Demo 3: HKR Classifier on MNIST dataset
Demo 3: HKR classifier on MNIST dataset¶
This notebook will demonstrate learning a binary task on the MNIST0-8 dataset.
# pip install deel-lip -qqq
import tensorflow as tf
from tensorflow.keras import backend as K
from tensorflow.python.keras.layers import Input, Flatten
from tensorflow.keras.optimizers import Adam
from tensorflow.keras.metrics import binary_accuracy
from tensorflow.keras.models import Sequential
from deel.lip.layers import (
SpectralConv2D,
SpectralDense,
FrobeniusDense,
ScaledL2NormPooling2D,
)
from deel.lip.activations import MaxMin, GroupSort, GroupSort2, FullSort
from deel.lip.losses import HKR, KR, HingeMargin
data preparation¶
For this task we will select two classes: 0 and 8. Labels are changed to {-1,1}, wich is compatible with the Hinge term used in the loss.

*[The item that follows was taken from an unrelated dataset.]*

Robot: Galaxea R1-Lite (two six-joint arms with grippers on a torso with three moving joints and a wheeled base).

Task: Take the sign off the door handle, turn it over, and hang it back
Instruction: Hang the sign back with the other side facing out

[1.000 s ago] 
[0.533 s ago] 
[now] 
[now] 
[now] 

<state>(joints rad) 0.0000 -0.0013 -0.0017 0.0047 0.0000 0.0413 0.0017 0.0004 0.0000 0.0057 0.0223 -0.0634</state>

from tensorflow.keras.datasets import mnist
# first we select the two classes
selected_classes = [0, 8] # must be two classes as we perform binary classification
def prepare_data(x, y, class_a=0, class_b=8):
"""
This function convert the MNIST data to make it suitable for our binary classification
setup.
"""
# select items from the two selected classes
mask = (y == class_a) + (
y == class_b
) # mask to select only items from class_a or class_b
x = x[mask]
y = y[mask]
x = x.astype("float32")
y = y.astype("float32")
# convert from range int[0,255] to float32[-1,1]
x /= 255
x = x.reshape((-1, 28, 28, 1))
# change label to binary classification {-1,1}
y[y == class_a] = 1.0
y[y == class_b] = -1.0
return x, y
# now we load the dataset
(x_train, y_train_ord), (x_test, y_test_ord) = mnist.load_data()
# prepare the data
x_train, y_train = prepare_data(
x_train, y_train_ord, selected_classes[0], selected_classes[1]
)
x_test, y_test = prepare_data(
x_test, y_test_ord, selected_classes[0], selected_classes[1]
)
# display infos about dataset
print(
"train set size: %i samples, classes proportions: %.3f percent"
% (y_train.shape[0], 100 * y_train[y_train == 1].sum() / y_train.shape[0])
)
print(
"test set size: %i samples, classes proportions: %.3f percent"
% (y_test.shape[0], 100 * y_test[y_test == 1].sum() / y_test.shape[0])
)
Build lipschitz Model¶
Let's first explicit the paremeters of this experiment
# training parameters
epochs = 10
batch_size = 128
# network parameters
activation = GroupSort # ReLU, MaxMin, GroupSort2
# loss parameters
min_margin = 1.0
alpha = 10.0
Now we can build the network.
Here the experiment is done with a MLP. But Deel-lip
also provide state of the art 1-Lipschitz convolutions.
K.clear_session()
# helper function to build the 1-lipschitz MLP
wass = Sequential(
layers=[
Input((28, 28, 1)),
Flatten(),
SpectralDense(32, GroupSort2(), use_bias=True),
SpectralDense(16, GroupSort2(), use_bias=True),
FrobeniusDense(1, activation=None, use_bias=False),
],
name="lipModel",
)
wass.summary()
optimizer = Adam(lr=0.001)
# as the output of our classifier is in the real range [-1, 1], binary accuracy must be redefined
def HKR_binary_accuracy(y_true, y_pred):
S_true = tf.dtypes.cast(tf.greater_equal(y_true[:, 0], 0), dtype=tf.float32)
S_pred = tf.dtypes.cast(tf.greater_equal(y_pred[:, 0], 0), dtype=tf.float32)
return binary_accuracy(S_true, S_pred)
wass.compile(
loss=HKR(
alpha=alpha, min_margin=min_margin
), # HKR stands for the hinge regularized KR loss
metrics=[
KR, # shows the KR term of the loss
HingeMargin(min_margin=min_margin), # shows the hinge term of the loss
HKR_binary_accuracy, # shows the classification accuracy
],
optimizer=optimizer,
)
Learn classification on MNIST¶
Now the model is build, we can learn the task.
wass.fit(
x=x_train,
y=y_train,
validation_data=(x_test, y_test),
batch_size=batch_size,
shuffle=True,
epochs=epochs,
verbose=1,
)
As we can see the model reach a very decent accuracy on this task.